Mardin, Diyarbakır, Muş ve Bingöl’de yaklaşık 1800 Kürtçe öğretmeni tezsiz yüksek lisans eğitimlerini tamamladıktan sonra atama bekliyor. Ataması yapılmayan Kürtçe öğretmenleri de bu nedenle Mardin Artuklu Üniversitesi önünde açlık grevi başlatmışlardı.

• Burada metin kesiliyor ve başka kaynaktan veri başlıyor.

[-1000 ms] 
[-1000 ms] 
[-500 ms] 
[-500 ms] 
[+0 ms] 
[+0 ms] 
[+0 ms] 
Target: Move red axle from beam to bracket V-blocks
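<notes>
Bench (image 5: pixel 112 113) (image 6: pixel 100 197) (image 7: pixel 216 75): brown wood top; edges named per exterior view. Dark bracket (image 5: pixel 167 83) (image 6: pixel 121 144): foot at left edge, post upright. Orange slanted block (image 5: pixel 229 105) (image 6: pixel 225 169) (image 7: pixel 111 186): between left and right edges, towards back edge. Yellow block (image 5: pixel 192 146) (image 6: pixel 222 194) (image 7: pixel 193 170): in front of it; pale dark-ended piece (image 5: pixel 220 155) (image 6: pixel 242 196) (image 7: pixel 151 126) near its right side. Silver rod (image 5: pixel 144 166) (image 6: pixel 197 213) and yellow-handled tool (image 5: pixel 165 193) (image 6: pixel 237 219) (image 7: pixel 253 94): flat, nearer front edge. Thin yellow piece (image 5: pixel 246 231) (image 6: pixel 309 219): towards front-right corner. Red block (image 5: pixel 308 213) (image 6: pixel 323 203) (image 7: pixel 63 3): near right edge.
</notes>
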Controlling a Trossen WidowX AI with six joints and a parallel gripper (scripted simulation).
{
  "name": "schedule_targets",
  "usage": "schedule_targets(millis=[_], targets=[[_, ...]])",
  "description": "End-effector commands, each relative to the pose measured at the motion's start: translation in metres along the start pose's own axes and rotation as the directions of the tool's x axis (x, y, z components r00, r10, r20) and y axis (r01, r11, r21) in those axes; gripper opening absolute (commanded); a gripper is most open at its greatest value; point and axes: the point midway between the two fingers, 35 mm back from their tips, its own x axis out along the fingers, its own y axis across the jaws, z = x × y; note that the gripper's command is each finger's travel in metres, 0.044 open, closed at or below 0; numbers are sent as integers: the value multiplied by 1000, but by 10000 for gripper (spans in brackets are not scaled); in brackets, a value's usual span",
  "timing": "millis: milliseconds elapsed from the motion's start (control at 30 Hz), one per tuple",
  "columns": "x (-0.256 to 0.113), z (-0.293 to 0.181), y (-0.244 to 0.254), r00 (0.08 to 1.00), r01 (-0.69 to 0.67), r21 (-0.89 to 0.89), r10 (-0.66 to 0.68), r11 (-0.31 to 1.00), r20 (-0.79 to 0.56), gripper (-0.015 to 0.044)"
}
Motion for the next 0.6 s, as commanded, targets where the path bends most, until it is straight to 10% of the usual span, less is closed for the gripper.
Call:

Açlık grevi ile ilgili açıklama yapan Milli Eğitim Bakanı Nabi Avcı ise öğretmenlerle adeta dalga geçerek şu ifadeleri kullandı: “Kırmançi ve Zazaki öğretmenleri için kadro oluşturuyoruz, açıklamalarımız oldu. Buna rağmen açlık grevi yapan öğrenciler varmış. Boşu boşuna aç kalmaya gerek yok.”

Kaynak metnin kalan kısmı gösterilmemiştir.